**Try it**
Any picture among the records should be left out, please; retype the rest exactly.

Dataset entries

------------------------------------

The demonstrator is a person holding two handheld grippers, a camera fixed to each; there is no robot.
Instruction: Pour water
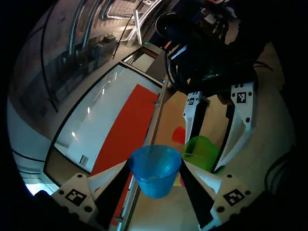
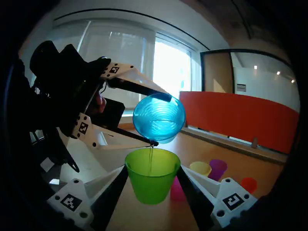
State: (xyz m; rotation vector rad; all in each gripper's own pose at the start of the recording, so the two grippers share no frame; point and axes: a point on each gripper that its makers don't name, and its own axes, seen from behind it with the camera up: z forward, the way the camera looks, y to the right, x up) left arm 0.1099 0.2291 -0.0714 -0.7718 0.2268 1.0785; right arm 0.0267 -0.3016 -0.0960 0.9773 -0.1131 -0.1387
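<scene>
The blue cup [image 2: 159, 118], clamped across its wall by the left gripper [image 1: 156, 169], is tipped above the green cup [image 2: 152, 183], clamped likewise by the right gripper [image 2: 152, 170]; both are judged light, thin-walled, easily squeezed

Overhead access to the green cup [image 2: 152, 181] is blocked: the tilted blue cup [image 2: 159, 118], held in the left hand-held gripper [image 2: 162, 120], hangs just above its rim. A pink cup [image 2: 175, 190], yellow cup [image 2: 200, 168], purple cup [image 2: 218, 167] and orange cup [image 2: 249, 184] obstruct the tabletop [image 2: 200, 148] behind it. Beyond them, bare surface runs to the far edge, bounded by an orange partition [image 2: 238, 115].
</scene>
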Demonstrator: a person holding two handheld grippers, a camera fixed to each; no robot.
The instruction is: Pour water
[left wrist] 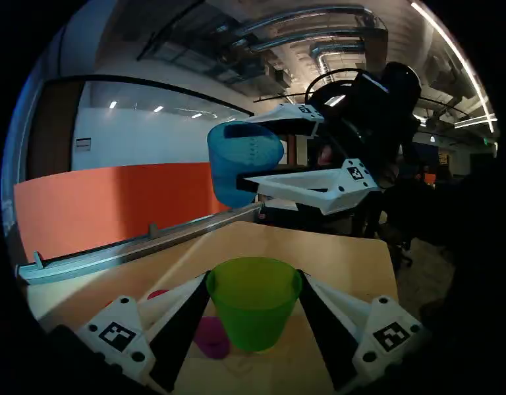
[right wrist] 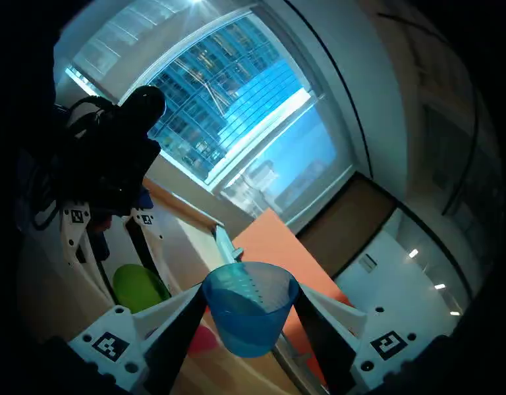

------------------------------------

**Response box**
The demonstrator is a person holding two handheld grippers, a camera fixed to each; there is no robot.
Instruction: Pour water
State: (xyz m; rotation vector rad; all in each gripper's own pose at the start of the recording, so the two grippers share no frame; point and axes: a point on each gripper that its makers don't name, and its own axes, seen from behind it with the camera up: z forward, the way the camera looks, y to the right, x up) left arm 0.1099 0.2291 -0.0714 -0.7718 0.2268 1.0785; right arm 0.0267 -0.3016 -0.0960 0.9773 -0.1131 -0.1387
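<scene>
The blue cup [image 2: 159, 118], clamped across its wall by the left gripper [image 1: 156, 169], is tipped above the green cup [image 2: 152, 183], clamped likewise by the right gripper [image 2: 152, 170]; both are judged light, thin-walled, easily squeezed

Overhead access to the green cup [image 2: 152, 181] is blocked: the tilted blue cup [image 2: 159, 118], held in the left hand-held gripper [image 2: 162, 120], hangs just above its rim. A pink cup [image 2: 175, 190], yellow cup [image 2: 200, 168], purple cup [image 2: 218, 167] and orange cup [image 2: 249, 184] obstruct the tabletop [image 2: 200, 148] behind it. Beyond them, bare surface runs to the far edge, bounded by an orange partition [image 2: 238, 115].
</scene>
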Demonstrator: a person holding two handheld grippers, a camera fixed to each; no robot.
The instruction is: Pour water
[left wrist] 
[right wrist] 

No additional lines are needed for this answer.